Every line of the material must be copied exactly.

/---

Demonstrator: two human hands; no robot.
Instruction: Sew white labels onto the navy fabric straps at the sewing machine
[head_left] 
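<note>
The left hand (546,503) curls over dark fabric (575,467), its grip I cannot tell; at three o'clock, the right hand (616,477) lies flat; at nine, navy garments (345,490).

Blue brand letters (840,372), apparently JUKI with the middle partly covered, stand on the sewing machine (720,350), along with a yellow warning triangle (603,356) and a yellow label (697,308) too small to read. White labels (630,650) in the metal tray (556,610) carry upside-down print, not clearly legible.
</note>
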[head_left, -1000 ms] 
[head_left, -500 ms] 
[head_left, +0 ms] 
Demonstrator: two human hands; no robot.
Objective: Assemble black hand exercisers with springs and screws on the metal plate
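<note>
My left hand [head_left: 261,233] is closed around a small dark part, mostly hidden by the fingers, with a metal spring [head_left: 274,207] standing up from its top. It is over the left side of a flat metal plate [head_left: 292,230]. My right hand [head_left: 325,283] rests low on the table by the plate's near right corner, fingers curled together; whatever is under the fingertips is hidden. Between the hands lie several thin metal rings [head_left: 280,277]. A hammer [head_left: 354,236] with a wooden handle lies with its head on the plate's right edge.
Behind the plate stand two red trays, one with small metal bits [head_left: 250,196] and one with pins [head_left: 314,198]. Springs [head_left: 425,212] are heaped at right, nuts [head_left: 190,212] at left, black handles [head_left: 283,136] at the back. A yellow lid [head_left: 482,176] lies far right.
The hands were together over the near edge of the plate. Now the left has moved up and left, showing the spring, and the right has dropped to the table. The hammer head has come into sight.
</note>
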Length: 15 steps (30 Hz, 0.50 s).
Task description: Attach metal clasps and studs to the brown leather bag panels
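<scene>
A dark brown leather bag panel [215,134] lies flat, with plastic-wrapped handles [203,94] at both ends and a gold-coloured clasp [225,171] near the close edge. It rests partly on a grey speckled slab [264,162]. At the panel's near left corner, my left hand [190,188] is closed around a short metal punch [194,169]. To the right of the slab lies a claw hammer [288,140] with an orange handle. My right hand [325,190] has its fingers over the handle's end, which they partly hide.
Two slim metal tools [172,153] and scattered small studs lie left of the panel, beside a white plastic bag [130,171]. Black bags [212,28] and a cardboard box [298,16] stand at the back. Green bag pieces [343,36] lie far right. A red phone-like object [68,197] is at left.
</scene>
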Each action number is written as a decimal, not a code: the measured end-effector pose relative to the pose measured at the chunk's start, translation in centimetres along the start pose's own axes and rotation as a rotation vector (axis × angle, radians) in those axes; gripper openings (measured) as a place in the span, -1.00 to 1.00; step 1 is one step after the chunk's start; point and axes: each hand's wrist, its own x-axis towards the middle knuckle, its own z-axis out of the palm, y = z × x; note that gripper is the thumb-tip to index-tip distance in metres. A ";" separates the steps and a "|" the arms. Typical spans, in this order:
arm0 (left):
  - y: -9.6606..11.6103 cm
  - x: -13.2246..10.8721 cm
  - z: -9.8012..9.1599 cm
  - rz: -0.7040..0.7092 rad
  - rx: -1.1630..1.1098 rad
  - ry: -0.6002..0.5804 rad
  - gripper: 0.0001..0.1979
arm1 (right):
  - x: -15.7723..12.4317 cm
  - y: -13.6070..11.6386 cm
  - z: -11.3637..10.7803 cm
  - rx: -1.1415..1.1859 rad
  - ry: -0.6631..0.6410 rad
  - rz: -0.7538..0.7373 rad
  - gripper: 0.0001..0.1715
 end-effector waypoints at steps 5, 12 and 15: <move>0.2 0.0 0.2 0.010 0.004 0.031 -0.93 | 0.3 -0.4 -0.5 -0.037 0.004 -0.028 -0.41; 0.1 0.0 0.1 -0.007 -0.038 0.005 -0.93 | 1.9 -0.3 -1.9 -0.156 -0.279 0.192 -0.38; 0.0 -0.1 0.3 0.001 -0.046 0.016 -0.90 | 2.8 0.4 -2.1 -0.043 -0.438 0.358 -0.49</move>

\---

Written reply:
Demonstrator: two human hands; no robot.
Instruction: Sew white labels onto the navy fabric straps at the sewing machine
[head_left] 
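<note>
The left hand (546,503) curls over dark fabric (575,467), its grip I cannot tell; at three o'clock, the right hand (616,477) lies flat; at nine, navy garments (345,490).

Blue brand letters (840,372), apparently JUKI with the middle partly covered, stand on the sewing machine (720,350), along with a yellow warning triangle (603,356) and a yellow label (697,308) too small to read. White labels (630,650) in the metal tray (556,610) carry upside-down print, not clearly legible.
</note>
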[head_left, -1000 ms] 
[head_left, -500 ms] 
[head_left, +0 ms] 
Demonstrator: two human hands; no robot.
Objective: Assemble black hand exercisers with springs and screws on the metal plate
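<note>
My left hand [head_left: 261,233] is closed around a small dark part, mostly hidden by the fingers, with a metal spring [head_left: 274,207] standing up from its top. It is over the left side of a flat metal plate [head_left: 292,230]. My right hand [head_left: 325,283] rests low on the table by the plate's near right corner, fingers curled together; whatever is under the fingertips is hidden. Between the hands lie several thin metal rings [head_left: 280,277]. A hammer [head_left: 354,236] with a wooden handle lies with its head on the plate's right edge.
Behind the plate stand two red trays, one with small metal bits [head_left: 250,196] and one with pins [head_left: 314,198]. Springs [head_left: 425,212] are heaped at right, nuts [head_left: 190,212] at left, black handles [head_left: 283,136] at the back. A yellow lid [head_left: 482,176] lies far right.
The hands were together over the near edge of the plate. Now the left has moved up and left, showing the spring, and the right has dropped to the table. The hammer head has come into sight.
</note>
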Length: 15 steps (30 Hz, 0.50 s).
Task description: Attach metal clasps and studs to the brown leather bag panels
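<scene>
A dark brown leather bag panel [215,134] lies flat, with plastic-wrapped handles [203,94] at both ends and a gold-coloured clasp [225,171] near the close edge. It rests partly on a grey speckled slab [264,162]. At the panel's near left corner, my left hand [190,188] is closed around a short metal punch [194,169]. To the right of the slab lies a claw hammer [288,140] with an orange handle. My right hand [325,190] has its fingers over the handle's end, which they partly hide.
Two slim metal tools [172,153] and scattered small studs lie left of the panel, beside a white plastic bag [130,171]. Black bags [212,28] and a cardboard box [298,16] stand at the back. Green bag pieces [343,36] lie far right. A red phone-like object [68,197] is at left.
</scene>
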Each action number is written as a decimal, not a code: the measured end-effector pose relative to the pose measured at the chunk's start, translation in centimetres along the start pose's own axes and rotation as a rotation vector (axis × angle, radians) in those axes; gripper openings (measured) as a place in the span, -1.00 to 1.00; step 1 is one step after the chunk's start; point and axes: each hand's wrist, its own x-axis towards the middle knuckle, its own z-axis out of the palm, y = z × x; note that gripper is the thumb-tip to index-tip distance in metres. A ";" separates the steps and a "|" the arms. Typical spans, in this order:
arm0 (left):
  - y: -9.6606..11.6103 cm
  - x: -13.2246..10.8721 cm
  - z: -9.8012..9.1599 cm
  - rz: -0.7040..0.7092 rad
  - rx: -1.1630..1.1098 rad
  - ry: -0.6002..0.5804 rad
  - gripper: 0.0001..0.1979
arm1 (right):
  - x: -15.7723..12.4317 cm
  - y: -13.6070..11.6386 cm
  - z: -11.3637..10.7803 cm
  - rx: -1.1415..1.1859 rad
  - ry: -0.6631..0.6410 rad
  - rz: -0.7538..0.7373 rad
  - gripper: 0.0001..0.1715
 end-effector waypoints at steps 5, 12 and 15: <move>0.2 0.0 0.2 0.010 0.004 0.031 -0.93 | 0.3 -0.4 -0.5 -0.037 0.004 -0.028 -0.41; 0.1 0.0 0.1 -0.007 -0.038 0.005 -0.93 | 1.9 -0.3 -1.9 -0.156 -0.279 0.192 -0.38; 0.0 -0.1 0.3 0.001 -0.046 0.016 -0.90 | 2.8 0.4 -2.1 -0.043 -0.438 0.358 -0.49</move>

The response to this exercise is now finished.